The Candida, Mental Health, Anxiety & Fatigue Connection: A Scientific Review

Candida, Mental Health & Fatigue: A Scientific Review

According to the National Institute of Mental Health, nearly one in five adults in the U.S. live with a mental illness. Many of these people have been prescribed medication to treat conditions such as depression, ADHD, anxiety, and hundreds of other cataloged mental disorders.

But what if these mental illnesses weren’t the result of an imbalance in the brain, but instead were caused by something as simple as a yeast infection?

Well, we are not about to make a ridiculous statement like “All depression is caused by candida” or anything like that, but today we’re going to honestly review what effects an overgrowth of candida can have on your body and your mental health.

Furthermore, we’re going to provide guidance on how to resolve a candida infection.


What is Candida?

Let’s start from the beginning. There are three basic types of microorganisms that live in and around the human body and are generally classified as “germs.”

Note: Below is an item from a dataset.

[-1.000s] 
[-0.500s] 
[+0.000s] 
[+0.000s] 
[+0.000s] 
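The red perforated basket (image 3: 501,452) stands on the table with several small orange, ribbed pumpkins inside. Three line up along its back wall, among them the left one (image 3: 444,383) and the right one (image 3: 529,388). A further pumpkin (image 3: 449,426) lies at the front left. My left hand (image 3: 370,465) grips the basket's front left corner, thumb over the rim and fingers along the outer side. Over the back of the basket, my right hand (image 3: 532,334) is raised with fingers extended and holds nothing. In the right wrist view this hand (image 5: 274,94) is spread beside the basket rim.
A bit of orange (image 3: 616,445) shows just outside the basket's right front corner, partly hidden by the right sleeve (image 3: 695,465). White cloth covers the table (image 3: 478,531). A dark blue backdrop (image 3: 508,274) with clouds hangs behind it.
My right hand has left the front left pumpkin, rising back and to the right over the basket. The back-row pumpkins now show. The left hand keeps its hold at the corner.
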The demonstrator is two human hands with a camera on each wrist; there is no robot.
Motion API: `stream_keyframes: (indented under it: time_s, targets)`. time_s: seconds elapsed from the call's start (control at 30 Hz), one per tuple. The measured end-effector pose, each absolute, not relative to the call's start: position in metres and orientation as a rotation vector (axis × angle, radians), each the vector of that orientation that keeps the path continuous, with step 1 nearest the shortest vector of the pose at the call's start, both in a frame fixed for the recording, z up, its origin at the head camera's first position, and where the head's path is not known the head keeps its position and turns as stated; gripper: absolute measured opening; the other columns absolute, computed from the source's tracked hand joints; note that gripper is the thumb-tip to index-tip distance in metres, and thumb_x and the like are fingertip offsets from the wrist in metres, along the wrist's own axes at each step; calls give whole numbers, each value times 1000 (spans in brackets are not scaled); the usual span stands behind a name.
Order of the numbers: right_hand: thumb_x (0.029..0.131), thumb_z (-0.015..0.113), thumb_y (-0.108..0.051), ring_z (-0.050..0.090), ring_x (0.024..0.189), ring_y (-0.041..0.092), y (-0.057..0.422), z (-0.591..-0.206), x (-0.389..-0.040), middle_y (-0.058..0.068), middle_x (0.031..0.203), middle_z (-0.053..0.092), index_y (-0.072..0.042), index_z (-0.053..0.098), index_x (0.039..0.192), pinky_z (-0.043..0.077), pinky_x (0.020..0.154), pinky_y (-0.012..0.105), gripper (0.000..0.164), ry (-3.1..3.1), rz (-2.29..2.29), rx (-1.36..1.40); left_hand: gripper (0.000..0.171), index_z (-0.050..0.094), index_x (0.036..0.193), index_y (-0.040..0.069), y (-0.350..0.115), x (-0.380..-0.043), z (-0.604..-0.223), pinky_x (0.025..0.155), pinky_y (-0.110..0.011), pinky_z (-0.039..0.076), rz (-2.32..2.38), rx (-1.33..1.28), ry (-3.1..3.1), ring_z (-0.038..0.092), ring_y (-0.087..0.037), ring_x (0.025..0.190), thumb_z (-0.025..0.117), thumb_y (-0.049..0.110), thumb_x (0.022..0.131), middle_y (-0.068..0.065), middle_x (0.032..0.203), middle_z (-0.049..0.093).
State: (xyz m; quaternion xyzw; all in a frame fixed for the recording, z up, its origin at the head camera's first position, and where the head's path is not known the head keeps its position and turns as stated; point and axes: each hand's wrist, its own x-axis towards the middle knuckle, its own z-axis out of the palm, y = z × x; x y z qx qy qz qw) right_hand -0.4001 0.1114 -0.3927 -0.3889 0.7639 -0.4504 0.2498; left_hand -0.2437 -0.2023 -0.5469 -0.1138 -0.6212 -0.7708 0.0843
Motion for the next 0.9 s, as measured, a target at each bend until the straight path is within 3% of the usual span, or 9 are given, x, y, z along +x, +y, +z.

Many of them are beneficial for the body, but as the Greek poet Hesiod said in 700BC, “moderation is best in all things.” The three types of germs are:

  • Virus: A virus is the simplest form of microorganism, and it can do nothing by itself. It survives and expands by infecting other cells and using them to replicate and survive by increasing in number. Viruses are the cause of common illnesses like the cold and flu, as well as a slew of more threatening diseases.
  • Bacteria: Bacteria are single-celled organisms that, unlike viruses, can survive on their own. They feed on the material in their environment to replicate. Many forms of “good” bacteria live in your digestive system and are an essential part of your body’s ability to digest the food we eat. “Bad” bacteria can cause infections, food poisoning, or very serious illnesses such as tuberculosis.
  • Fungus: A fungus is a complex microorganism that has multiple cells in a scientific category called eukaryotes. Fungi are generally classified as either environmental or commensal – which simply means that some fungi live outside our body in the environment while others live within or on our bodies. Mushrooms are a common example of environmental fungi, while commensal fungi play critical roles in our body’s internal ecosystem. Both environmental and commensal fungi can be harmful to the body under certain conditions.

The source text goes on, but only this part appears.